_Try it_:
Search the listing for "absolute" and copy every line where it appears.

::::::::::

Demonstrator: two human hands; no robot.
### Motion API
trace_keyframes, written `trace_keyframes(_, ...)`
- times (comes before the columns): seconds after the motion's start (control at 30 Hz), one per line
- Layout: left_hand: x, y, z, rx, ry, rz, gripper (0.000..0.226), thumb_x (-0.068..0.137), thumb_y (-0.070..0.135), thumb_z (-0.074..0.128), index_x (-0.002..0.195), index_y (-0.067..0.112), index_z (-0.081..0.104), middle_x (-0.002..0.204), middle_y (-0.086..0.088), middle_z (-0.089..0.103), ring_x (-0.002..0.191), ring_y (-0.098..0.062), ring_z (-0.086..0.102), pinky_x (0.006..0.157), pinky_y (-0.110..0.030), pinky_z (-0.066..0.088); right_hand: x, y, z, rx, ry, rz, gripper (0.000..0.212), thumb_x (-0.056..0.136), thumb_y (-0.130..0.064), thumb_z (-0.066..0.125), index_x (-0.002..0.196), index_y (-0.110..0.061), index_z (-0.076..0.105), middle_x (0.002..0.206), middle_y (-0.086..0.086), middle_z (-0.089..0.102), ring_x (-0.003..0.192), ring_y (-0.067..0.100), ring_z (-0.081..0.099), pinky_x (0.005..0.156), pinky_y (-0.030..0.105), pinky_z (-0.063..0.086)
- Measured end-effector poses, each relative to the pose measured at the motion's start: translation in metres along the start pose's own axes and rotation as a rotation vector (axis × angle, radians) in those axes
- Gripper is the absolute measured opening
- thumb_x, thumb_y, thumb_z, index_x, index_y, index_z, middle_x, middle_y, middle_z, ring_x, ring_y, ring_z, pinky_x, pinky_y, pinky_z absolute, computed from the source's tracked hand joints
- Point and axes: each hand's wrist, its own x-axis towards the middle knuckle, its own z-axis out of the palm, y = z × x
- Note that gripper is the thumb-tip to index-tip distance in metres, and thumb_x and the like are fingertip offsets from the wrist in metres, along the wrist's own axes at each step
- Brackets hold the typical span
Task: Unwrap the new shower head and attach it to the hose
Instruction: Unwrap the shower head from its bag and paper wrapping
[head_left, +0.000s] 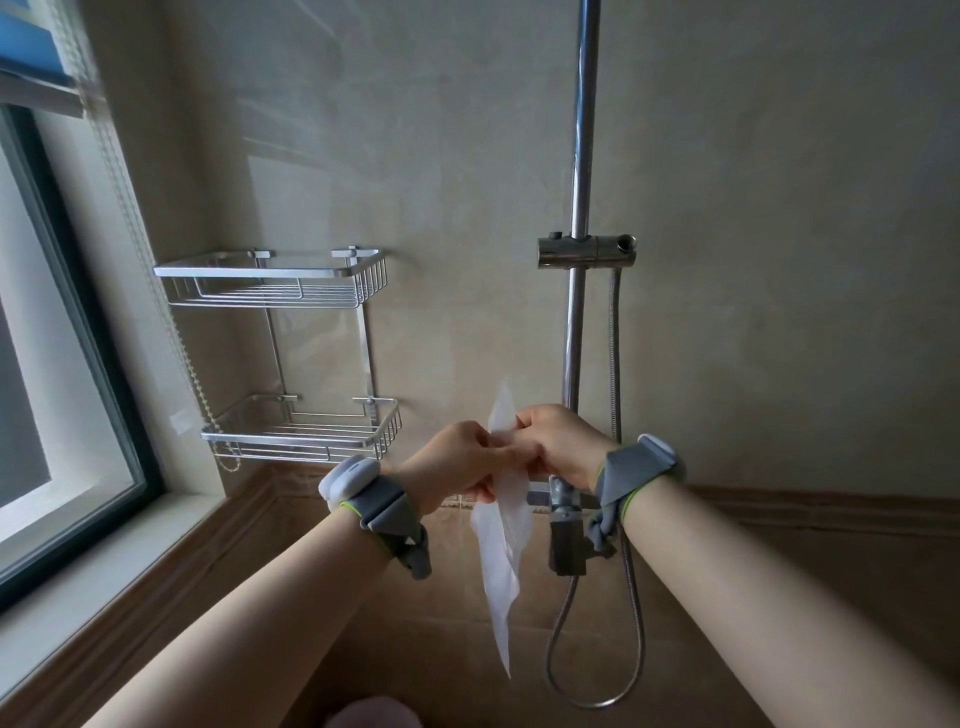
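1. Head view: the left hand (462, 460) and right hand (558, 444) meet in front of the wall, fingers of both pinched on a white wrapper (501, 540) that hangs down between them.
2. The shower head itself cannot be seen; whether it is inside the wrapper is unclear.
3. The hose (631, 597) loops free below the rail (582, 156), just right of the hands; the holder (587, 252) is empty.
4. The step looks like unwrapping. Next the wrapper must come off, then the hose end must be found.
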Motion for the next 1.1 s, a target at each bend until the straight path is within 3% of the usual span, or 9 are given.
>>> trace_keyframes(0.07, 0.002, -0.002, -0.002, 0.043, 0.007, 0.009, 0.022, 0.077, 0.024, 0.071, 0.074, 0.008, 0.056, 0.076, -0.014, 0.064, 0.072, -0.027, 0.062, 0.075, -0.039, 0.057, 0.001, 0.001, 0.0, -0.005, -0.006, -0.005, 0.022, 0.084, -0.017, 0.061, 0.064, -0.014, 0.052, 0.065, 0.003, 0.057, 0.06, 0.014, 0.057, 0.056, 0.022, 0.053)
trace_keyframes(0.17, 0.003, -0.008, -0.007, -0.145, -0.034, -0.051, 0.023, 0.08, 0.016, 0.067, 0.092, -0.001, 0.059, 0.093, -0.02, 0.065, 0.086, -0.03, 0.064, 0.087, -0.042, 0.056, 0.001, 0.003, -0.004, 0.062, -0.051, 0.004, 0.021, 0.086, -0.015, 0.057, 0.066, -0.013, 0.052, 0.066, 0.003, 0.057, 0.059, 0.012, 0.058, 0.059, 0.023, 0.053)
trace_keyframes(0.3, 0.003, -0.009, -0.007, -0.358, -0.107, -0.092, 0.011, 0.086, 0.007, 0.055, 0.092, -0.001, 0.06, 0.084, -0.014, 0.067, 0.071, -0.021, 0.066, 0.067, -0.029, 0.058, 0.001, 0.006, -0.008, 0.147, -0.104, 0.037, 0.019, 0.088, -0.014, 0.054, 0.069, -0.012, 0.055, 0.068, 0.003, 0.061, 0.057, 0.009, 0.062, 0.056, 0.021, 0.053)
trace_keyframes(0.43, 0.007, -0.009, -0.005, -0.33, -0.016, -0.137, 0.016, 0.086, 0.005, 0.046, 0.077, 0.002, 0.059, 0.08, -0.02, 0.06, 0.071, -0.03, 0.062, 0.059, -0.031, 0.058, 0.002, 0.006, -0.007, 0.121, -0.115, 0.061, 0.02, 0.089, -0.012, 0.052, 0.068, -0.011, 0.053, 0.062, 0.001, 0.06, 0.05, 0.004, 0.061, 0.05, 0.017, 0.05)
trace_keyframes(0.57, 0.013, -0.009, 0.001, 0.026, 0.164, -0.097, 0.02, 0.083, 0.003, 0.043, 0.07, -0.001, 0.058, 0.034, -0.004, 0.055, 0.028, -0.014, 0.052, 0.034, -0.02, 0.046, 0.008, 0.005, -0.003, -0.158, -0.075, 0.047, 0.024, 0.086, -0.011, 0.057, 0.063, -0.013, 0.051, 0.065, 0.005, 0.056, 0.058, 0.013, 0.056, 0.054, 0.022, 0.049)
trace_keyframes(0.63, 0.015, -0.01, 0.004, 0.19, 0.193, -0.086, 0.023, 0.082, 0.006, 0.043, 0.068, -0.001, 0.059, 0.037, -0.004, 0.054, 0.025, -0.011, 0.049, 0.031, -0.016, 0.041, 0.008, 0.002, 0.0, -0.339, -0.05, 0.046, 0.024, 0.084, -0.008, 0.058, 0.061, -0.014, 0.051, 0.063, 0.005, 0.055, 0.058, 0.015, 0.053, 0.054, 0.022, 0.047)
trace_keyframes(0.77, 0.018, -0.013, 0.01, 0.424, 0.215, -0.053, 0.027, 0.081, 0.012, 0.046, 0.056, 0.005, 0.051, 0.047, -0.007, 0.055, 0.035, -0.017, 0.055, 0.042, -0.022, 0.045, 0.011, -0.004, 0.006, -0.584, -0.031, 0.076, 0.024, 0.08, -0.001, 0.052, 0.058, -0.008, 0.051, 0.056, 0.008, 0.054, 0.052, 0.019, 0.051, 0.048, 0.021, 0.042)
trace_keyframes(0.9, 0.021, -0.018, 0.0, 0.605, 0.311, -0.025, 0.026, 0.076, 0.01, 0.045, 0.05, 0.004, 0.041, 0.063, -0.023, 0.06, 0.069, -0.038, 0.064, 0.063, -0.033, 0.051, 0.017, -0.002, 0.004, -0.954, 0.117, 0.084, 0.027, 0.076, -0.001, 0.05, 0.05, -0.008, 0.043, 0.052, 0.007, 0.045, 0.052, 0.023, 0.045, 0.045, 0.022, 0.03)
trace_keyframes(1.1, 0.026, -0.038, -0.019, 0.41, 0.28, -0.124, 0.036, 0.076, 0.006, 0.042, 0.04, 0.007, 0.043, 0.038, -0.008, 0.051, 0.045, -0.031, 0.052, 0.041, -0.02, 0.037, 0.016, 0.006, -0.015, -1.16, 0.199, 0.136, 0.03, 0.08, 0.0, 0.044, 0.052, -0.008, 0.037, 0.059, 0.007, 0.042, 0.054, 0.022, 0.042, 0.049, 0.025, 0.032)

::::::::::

_Reply_:
- Gripper is the absolute measured opening
- thumb_x, thumb_y, thumb_z, index_x, index_y, index_z, middle_x, middle_y, middle_z, ring_x, ring_y, ring_z, pinky_x, pinky_y, pinky_z absolute, computed from the source's tracked hand joints

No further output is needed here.